A ‘significant interest’ in a company or foreign company having a share capital includes:
(i) an interest in more than 25% of the shares in the company; or
(ii) an interest in voting shares with more than 25% of the total voting power in the company.
An ‘interest in shares’ includes some of the scenarios set out below (as a non-exhaustive list):
(i) a person (such as a beneficiary) who knows, or has reasonable grounds for believing, that he has an interest under a trust holding shares, shall be deemed to have an interest in those shares;
(ii) a person who has entered into a contract to purchase shares shall be deemed to have an interest in those shares;
(iii) joint owners of shares shall both be regarded as having interest in the jointly held shares;
(iv) where a body corporate has an interest in a share and another person has a controlling interest over the body corporate, that person shall be deemed to have an interest in that share;
(v) where a body corporate has an interest in a share, and that body corporate is, or its directors are, accustomed or under an obligation whether formal or informal to act in accordance with the directions, instructions or wishes of another person, then such person shall be deemed to have an interest in that share;
(vi) where a body corporate has an interest in share and a person and/or its associates are entitled to exercise or control the exercise of not less than 20% of the voting power in the body corporate, that person shall be deemed to have an interest in that share; and
(vii) a person with authority (whether formal or informal, or express or implied) to dispose of, or to exercise control over the disposal of, a share (regardless of whether such authority is subject to any restraint or restriction) has an interest in that share.

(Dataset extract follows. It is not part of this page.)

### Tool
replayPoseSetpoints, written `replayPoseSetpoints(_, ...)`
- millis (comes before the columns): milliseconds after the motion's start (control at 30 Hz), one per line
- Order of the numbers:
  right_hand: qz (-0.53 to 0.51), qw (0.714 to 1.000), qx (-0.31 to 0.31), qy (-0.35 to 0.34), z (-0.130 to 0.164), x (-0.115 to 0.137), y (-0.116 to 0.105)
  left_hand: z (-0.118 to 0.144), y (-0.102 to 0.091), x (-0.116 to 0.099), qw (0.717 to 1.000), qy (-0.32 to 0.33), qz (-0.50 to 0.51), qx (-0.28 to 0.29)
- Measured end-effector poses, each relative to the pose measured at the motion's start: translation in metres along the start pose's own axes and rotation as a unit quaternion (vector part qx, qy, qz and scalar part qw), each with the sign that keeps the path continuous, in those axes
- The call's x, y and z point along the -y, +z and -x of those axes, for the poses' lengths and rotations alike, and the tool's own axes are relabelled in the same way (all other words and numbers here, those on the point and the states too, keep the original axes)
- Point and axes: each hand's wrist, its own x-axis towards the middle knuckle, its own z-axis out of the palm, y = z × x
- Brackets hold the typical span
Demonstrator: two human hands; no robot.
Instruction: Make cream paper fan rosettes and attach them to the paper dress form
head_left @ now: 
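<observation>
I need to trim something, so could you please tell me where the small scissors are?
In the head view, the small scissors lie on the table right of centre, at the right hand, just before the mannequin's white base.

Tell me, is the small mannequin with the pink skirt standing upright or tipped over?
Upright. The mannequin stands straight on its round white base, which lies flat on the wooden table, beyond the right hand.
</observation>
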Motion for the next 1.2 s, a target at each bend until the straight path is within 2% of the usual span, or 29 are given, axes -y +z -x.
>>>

A bare trustee shall not be regarded as having any interest in the shares held subject to such bare trust or nominee arrangement. However, where the shares are held subject to the terms of a discretionary trust, an actual review of the terms of such trust will be required to determine who shall constitute ‘Controllers’ with respect to the shares held on trust.
Entities exempted from the RORC requirement
As mentioned above, listed companies and Singapore financial institutions are exempted from the RORC requirement.
A Singapore financial institution refers generally to any financial institution that is licensed, approved, registered or regulated by the Monetary Authority of Singapore. As such, it does not include a single family office exempt from licensing requirements under the Securities and Futures Act (Cap. 289) or a private trust company exempt from holding a trust business licence under the Trust Companies Act (Cap. 336).
In the United Kingdom (‘UK’), since June 2016, companies and limited liability partnerships are required to identify all persons with significant control over the entities (‘PSCs’) and file their details with the UK Companies House. The PSC Registers are publicly searchable by members of the public free of charge. The Organisation for Economic Co-operation and Development (‘OECD’) has commended the UK’s initiative of creating such a central public register as it believes that such open data helps to promote the objectives of reducing risks of illegal activities, controlling corruption and facilitating identification and sanctions where needed.
Singapore seeks to balance the need of law enforcement and other relevant public agencies to access the RORC information for prompt and effective supervision and control without overly compromising on the need of private citizens to maintain confidentiality over their wealth. For the time being, journalists do not appear to be within the class of persons with access to the RORC.